Свирин встряхивает головой, снова косится на Гулина. Не пить бы ему второй стопки, не брать бы ее из чужих рук! Эх, начальник, начальник!.. На дороге темный подвижный комочек, перед ним зигзагами прыгает длинная тень: скачет в лучах фар ошалелый заяц. Словно путы, стреножил его яркий луч, ударил в глаза, наполнил крошечное сердце леденящим страхом. Ничего не видит, не понимает – будет нестись на длинных ногах в гипнотизирующем свете фар, пока случайно не свернет в сторону. Трактор снова задирает вверх мотор, лезет на ухаб, рассеивая свет фар на пестром от снежинок небе. Опять машина идет по ровной поляне, и нет на ней ошалелого живого комочка: удрал косой. Сидит сейчас под кочкой, дрожит, обмахивая заиндевевшую мордочку короткими передними лапами, а глаза бегают.
Свирин вздыхает.
Начинается пологий спуск, тайга раздается в стороны так широко, что лучи прожекторов просвечивают дорогу метров на двести вперед, и кажется – нет конца-края снежному пути, убегающему под жадные траки гусениц. Мотор поет веселее, легче. Свирин бросает ручки управления и свободно откидывается на сиденье, полуприкрыв глаза, отдыхает. Голова болит меньше, тошнота проходит…
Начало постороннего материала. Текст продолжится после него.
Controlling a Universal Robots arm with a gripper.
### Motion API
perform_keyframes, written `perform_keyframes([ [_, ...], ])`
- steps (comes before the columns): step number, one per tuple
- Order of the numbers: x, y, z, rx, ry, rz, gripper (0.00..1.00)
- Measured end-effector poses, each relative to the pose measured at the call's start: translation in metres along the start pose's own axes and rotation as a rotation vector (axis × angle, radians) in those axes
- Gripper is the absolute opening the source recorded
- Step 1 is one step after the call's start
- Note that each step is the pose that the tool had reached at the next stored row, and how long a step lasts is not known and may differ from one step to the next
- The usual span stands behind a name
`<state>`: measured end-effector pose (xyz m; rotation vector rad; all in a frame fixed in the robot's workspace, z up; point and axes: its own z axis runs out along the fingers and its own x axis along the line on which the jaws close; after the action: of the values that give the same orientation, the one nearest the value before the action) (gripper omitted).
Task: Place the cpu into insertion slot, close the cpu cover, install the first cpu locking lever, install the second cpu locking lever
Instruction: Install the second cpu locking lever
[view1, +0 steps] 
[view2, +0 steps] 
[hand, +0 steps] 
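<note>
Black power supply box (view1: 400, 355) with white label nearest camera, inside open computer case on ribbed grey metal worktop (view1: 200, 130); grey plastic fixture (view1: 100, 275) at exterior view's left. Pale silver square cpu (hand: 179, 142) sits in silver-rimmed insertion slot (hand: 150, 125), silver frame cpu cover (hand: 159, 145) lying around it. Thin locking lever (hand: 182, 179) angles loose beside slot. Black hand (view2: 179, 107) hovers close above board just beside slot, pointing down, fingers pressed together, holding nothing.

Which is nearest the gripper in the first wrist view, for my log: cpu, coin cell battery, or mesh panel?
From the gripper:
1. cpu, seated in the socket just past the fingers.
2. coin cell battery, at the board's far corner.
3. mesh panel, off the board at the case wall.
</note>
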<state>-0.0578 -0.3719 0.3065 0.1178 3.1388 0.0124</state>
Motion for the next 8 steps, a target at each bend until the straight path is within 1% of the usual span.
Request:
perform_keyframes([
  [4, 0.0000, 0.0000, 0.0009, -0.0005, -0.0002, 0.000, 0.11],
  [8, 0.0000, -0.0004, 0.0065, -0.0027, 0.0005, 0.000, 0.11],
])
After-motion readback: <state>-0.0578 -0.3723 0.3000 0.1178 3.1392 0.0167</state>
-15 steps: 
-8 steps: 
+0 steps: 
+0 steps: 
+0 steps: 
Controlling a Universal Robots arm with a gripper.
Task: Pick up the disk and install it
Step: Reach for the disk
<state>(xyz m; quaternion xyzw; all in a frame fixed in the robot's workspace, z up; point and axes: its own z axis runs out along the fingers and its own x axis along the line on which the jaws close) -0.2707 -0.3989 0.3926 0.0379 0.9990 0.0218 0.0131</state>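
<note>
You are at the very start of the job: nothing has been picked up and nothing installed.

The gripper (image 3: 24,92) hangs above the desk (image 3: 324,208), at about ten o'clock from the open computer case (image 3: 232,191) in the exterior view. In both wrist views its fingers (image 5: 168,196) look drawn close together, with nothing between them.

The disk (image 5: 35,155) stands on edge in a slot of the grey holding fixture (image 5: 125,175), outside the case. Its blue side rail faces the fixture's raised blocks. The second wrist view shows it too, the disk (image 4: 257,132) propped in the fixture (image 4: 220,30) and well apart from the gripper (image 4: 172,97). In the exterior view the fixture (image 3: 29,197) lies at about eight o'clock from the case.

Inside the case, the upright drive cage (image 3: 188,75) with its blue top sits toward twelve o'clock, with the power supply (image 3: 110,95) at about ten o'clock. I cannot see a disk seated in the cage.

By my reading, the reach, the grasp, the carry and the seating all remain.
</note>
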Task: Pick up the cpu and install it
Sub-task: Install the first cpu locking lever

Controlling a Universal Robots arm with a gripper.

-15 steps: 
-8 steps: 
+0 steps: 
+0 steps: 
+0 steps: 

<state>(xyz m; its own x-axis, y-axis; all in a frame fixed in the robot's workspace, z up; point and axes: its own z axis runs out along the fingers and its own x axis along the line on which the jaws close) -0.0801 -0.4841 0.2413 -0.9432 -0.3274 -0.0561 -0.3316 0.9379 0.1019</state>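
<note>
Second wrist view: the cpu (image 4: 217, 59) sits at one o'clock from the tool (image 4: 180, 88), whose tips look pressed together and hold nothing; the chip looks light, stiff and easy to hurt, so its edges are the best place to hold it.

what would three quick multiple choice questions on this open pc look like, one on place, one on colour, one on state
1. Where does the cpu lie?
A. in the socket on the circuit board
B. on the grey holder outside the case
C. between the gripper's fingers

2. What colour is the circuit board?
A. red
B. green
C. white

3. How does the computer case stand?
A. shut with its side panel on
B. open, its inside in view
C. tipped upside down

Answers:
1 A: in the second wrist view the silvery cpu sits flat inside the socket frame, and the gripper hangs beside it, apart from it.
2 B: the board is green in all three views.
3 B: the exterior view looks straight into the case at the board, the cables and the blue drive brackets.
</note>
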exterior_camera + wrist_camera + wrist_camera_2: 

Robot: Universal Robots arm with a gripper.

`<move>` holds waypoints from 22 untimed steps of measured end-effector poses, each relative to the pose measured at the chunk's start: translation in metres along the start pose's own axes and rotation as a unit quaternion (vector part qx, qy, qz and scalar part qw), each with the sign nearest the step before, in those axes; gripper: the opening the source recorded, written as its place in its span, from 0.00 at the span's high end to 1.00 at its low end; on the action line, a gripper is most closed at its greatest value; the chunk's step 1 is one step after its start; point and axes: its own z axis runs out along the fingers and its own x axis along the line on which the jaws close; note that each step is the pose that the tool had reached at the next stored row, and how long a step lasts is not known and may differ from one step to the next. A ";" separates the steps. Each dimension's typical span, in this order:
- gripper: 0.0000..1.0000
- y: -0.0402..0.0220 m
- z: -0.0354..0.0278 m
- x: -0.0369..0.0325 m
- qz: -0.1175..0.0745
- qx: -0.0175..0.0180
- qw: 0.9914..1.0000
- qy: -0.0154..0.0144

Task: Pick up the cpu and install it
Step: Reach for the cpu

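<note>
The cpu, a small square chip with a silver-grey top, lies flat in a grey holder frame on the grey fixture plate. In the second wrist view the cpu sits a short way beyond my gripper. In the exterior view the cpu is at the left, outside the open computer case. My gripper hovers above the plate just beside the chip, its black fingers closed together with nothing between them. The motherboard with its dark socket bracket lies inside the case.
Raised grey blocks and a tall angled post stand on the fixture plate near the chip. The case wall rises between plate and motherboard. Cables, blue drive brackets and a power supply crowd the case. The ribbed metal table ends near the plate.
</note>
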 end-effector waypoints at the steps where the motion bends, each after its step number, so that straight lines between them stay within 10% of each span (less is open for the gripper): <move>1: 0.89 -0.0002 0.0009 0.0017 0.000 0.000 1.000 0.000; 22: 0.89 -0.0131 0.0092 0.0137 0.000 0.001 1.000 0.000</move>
Отдыхают и братья Захаренко.
Они управляют машиной по два часа, будят друг друга сильными, сердитыми толчками. Вся жизнь братьев Захаренко – соперничество. Еще в детстве натуго завязался этот хитрый узелок и все туже затягивается с годами. Приносит, бывало, старший пятерку в затрепанном дневнике, младший сердито сопит на печке, шуршит, как таракан.
– Подумаешь, удивил, у меня две будет!
И действительно, через несколько дней приносит две.
Дрались братья не по-детски, до крови, но молча, чтобы не услышали, а когда, разглядев синяки, отец брался за ремень, валили вину бессовестно на соседей, врали напропалую. Ребята в школе боялись братьев – они не прощали обиды, мстили сурово, безжалостно. Как-то младшего побили старшеклассники, пришел домой с юшкой из носа, глаза не смотрят. Братья три дня шептались на печке, подсчитывали силы, а потом ловили старшеклассников в темных углах по одному, валяли по земле до тех пор, пока насмерть перепуганный старшеклассник не давал клятвы никому о случившемся не рассказывать. Так, по очереди, перебрали их всех, а когда те сообразили, что произошло, и взвыли от гнева, наступило лето, и братья уехали на дальние колхозные покосы возить копны.